Natürlich sind Patriotismus und Nationalismus borniert. Aber sind sie
heutzutage noch eine große Gefahr? Nein. Auf alle Fälle müssen
Neonazis bekämpft werden, weil sie dort, wo sie aktiv sind, Menschen, die
nicht in ihr Weltbild passen, das Leben schwer machen. Doch Kurt Biedenkopf
behält gegen die linke Zivilgesellschaft recht, wenn er die Gefahr
einzuordnen weiß: dass die NPD nicht mehr als eine Splitterpartei ist.

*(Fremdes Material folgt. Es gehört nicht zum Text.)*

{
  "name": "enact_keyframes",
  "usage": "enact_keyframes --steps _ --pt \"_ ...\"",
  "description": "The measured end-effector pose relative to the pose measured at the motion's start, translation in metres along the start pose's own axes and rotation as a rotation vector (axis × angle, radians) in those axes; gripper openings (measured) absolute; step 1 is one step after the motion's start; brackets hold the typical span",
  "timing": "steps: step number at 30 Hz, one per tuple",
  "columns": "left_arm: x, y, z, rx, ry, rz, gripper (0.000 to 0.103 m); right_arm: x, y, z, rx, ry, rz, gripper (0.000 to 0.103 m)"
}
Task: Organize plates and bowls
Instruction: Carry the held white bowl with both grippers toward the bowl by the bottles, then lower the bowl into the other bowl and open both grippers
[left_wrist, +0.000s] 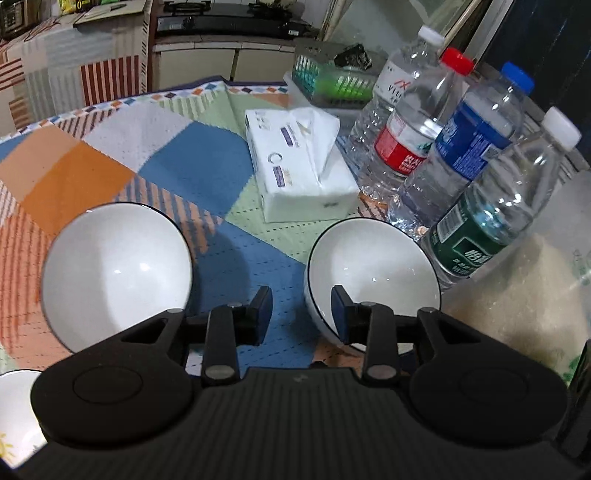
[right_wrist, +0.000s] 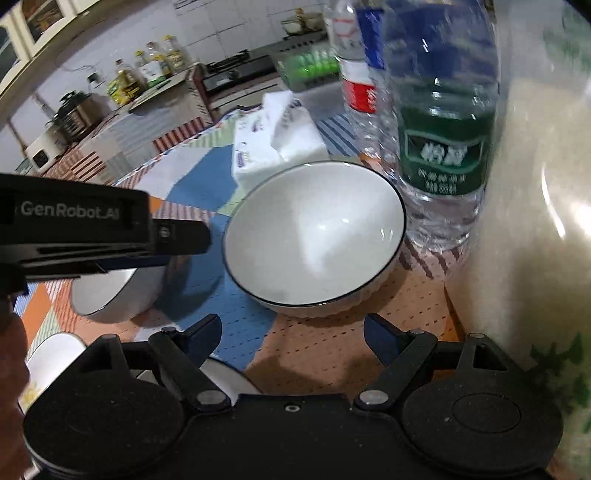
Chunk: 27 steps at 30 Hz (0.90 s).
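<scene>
Two white bowls with thin black rims stand on the patchwork tablecloth. In the left wrist view one bowl is at the left and the other bowl at the right. My left gripper is open and empty, over the cloth between them, its right finger close to the right bowl's near rim. In the right wrist view that bowl lies just ahead of my right gripper, which is open and empty. The left gripper's body crosses above the other bowl. A patterned white dish shows at lower left.
A tissue pack lies mid-table. Several water bottles stand at the right, the green-label one touching close to the right bowl. A green basket is behind. A large pale container fills the right side. A stove and counter are beyond the table.
</scene>
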<state>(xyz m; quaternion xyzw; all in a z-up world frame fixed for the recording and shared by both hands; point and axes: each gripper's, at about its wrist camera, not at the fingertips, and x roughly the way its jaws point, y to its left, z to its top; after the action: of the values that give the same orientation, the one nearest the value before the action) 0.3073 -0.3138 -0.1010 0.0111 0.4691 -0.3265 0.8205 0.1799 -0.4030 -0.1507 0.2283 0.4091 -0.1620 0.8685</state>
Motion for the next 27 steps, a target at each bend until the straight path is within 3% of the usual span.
enact_keyframes --steps 4,9,14,17,22,27 --pt "0.012 -0.002 0.000 -0.030 0.004 0.003 0.033 0.011 -0.006 -0.002 0.024 -0.011 0.005 0.087" --pt "0.022 -0.002 0.001 -0.044 0.009 0.004 0.029 0.013 -0.003 -0.003 -0.050 -0.049 0.008 0.086" --pt "0.028 0.004 0.001 -0.076 0.025 -0.033 0.008 0.015 -0.003 0.000 -0.101 -0.038 0.018 0.084" --pt "0.029 0.006 0.002 -0.111 0.042 -0.039 0.008 0.016 -0.005 0.001 -0.106 -0.035 0.032 0.084" --pt "0.022 -0.003 0.002 -0.043 0.064 -0.001 0.008 0.016 -0.007 0.001 -0.120 -0.036 0.046 0.083" --pt "0.008 0.000 0.003 -0.056 0.069 -0.007 0.009 0.010 -0.006 0.001 -0.123 -0.034 0.050 0.083"
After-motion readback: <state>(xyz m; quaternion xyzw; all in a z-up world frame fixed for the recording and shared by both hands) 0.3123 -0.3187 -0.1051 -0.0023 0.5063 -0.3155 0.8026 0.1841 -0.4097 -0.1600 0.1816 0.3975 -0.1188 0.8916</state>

Sicherlich muss gegen Fremdenfeindlichkeit vorgegangen werden. Aber ist sie
tatsächlich Staatsräson, derentwegen die BRD angegriffen werden
müsste? Nein, sie ist die Ideologie beziehungsweise der dumpfe Affekt
abgehalfterter Mileus, die in einigen Teilen Ostdeutschlands mitunter die
Alltagskultur ganzer Kleinstädte und Landstriche dominieren, aber in der
bundesrepublikanischen Öffentlichkeit nichts zu melden haben.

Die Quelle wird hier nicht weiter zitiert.